Di motivi per avere due email ce ne possono essere tanti, alcuni banali, altri meno.
L’ordine di importanza varierà per ciascuno di noi, ed anche la lunghezza della lista sarà diversa.
Ma su alcuni credo che potremmo essere tutti d’accordo. Mi piacerebbe comunque sentire il vostro parere e, perché no?, anche le vostre proposte sulle ragioni da mettere in lista.

Così posso registrarmi in tutti i siti che voglio senza compromettere la mia email principale (e la mia identità)

Senza scomodare la NSA e il suo spionaggio, basterebbe il comportamento di facebook o google per prendere in considerazione questa opzione.
Google ha dichiarato di che gli utenti non devono aspettarsi alcuna privacy nell’usare gmail e sta cambiando le regole della privacy: se non optate esplicitamente per il NO, il vostro nome e la vostra faccia potranno essere associate ad annunci pubblicitari in base alle vostre attività online:

Il giorno 11 ottobre infatti google ha annunciato un aggiornamento dei Termini di servizio in base al quale

…quindi gli amici, la famiglia e altre persone potrebbero visualizzare il nome e la foto del profilo di un utente, nonché contenuti come le recensioni che condivide o gli annunci su cui ha fatto +1..

per esempio facendo una ricerca su un luogo o un prodotto potreste scoprire che alcuni amici ci sono stati o che ne hanno parlato, come Google stessa mostra nella pagina in cui potete optare di non aderire a questa attività da testimonial gratuito.

nuovi termini di servizio google impostazioni condivise

 

Facebook fa la stessa cosa, solo che la hanno battezzata “personalizzazione istantanea” e potete controllare cosa stia succedendo per il vostro profilo facebook, controllando quali dati stiate condividendo, nella pagina delle impostazioni sulla privacy oppure potete disattivarla completamente, facendo attenzione che sono ben due le modifiche da fare: una nella sezione “siti di terzi” e l’altra nella sezione “inserzioni e amici“. Nel primo caso facebook dice di non avere ancora attivato la funzione, per cui la vostra impostazione vale per un suo futuro utilizzo. Ma nel secondo caso, se non agite, il vostro nome potrebbe essere associato a pubblicità, in questo modo:

 

personalizzazione istantantea facebook

 

a sinistra la pubblicità come apparirebbe se decidete di impostare l’opzione su “nessuno“, a destra se invece volete sapere agli amici che vi piace il sushi (ma non avevate rifiutato un invito del capo dicendo che eravate allergici al pesce?)

Infine, ci sono molti siti in cui capitate o capiterete occasionalmente per accedere ad una specifica funzione, servizio, prodotto ma vi è richiesta la registrazione.

E sebbene vi garantiscano che NON riceverete mai spam… non vi fidate (e fate bene!). In questi casi, pur con tutti i filtri e astuzie attivati e usate, non guasta avere una mail da destinare alla posta spazzatura. In questo modo la vostra mail principale sarà più leggera e non consumerete ne tempo ne traffico se, per esempio, avete urgenza di ritrovare una mail dal telefonino mentre siete in viaggio.

 

Così posso avere una seconda identità per accedere a…

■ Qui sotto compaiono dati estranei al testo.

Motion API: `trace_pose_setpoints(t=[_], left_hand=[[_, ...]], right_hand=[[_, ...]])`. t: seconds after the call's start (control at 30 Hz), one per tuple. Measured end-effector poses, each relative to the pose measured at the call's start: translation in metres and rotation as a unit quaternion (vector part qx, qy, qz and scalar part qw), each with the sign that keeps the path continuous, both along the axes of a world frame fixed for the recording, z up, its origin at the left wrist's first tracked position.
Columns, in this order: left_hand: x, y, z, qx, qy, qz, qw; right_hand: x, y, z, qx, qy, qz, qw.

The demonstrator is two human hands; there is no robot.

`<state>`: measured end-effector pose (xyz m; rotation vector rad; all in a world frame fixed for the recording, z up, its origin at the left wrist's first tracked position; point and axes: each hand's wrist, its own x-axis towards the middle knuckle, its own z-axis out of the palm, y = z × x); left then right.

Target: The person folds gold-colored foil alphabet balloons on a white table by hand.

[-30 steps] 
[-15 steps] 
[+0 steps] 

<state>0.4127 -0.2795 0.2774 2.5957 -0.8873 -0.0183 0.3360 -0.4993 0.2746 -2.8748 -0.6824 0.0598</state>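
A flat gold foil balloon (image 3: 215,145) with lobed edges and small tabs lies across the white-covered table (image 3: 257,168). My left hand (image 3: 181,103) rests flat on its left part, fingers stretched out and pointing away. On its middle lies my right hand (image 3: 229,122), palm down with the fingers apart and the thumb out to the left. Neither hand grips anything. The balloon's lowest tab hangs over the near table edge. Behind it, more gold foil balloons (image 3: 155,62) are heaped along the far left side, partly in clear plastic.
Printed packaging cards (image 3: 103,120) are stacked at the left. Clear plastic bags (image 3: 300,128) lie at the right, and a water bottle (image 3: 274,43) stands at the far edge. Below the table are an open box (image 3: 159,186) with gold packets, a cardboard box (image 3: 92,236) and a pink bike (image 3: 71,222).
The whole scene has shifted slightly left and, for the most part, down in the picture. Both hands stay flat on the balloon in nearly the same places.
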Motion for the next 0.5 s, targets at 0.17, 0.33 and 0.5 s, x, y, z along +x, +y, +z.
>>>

Sembrerebbe lo stesso caso precedente. ed in parte è così. Ma qui mi riferisco invece ad un altro tipo di situazione. Non si tratta di proteggere me stesso, la mia reputazione online o la mia casella di posta. Ma di garantirmi l’accesso ad alcuni servizi anche nel caso in cui la prima mail fosse stata in qualche modo compromessa.

Potrebbe esservi stata rubata, e qualcun altro la usa, oppure la casella non è più disponibile perché vi hanno sospeso l’account, oppure non vi ricordate più la password e il nome utente. E non avete impostato alcun meccanismo di recupero (male!).

Se usavate quella identità per accedere ad altri servizi, anche quelli sono compromessi e a rischio.

Una seconda mail vi permetterà, in alcuni casi, di non perdere tutto il lavoro e di raggiungere (e salvare) quei servizi.

Qualche esempio?

  1. Siete amministratore di una pagina facebook di successo ed il vostro profilo personale è compromesso o bloccato o sospeso: una seconda mail associata ad un secondo profilo (anch’esso amministratore della pagina) vi permetterà di continuare ad accedervi.
  2. Se siete sviluppatori di applicazioni facebook, vale lo stesso discorso: un secondo amministratore vi permette di salare il lavoro svolto
  3. Avete un profilo google adsense o google analytics con cui guadagnate dei soldo grazie alla publicità sul vostro sito, oppure ne controllate le statistiche. Anche in questo caso un secondo amministratore può risolvere il problema se perdete la possibilità di accedere attraverso la prima identità.

e voi? cosa ne pensate? vi è successo qualcosa di simile?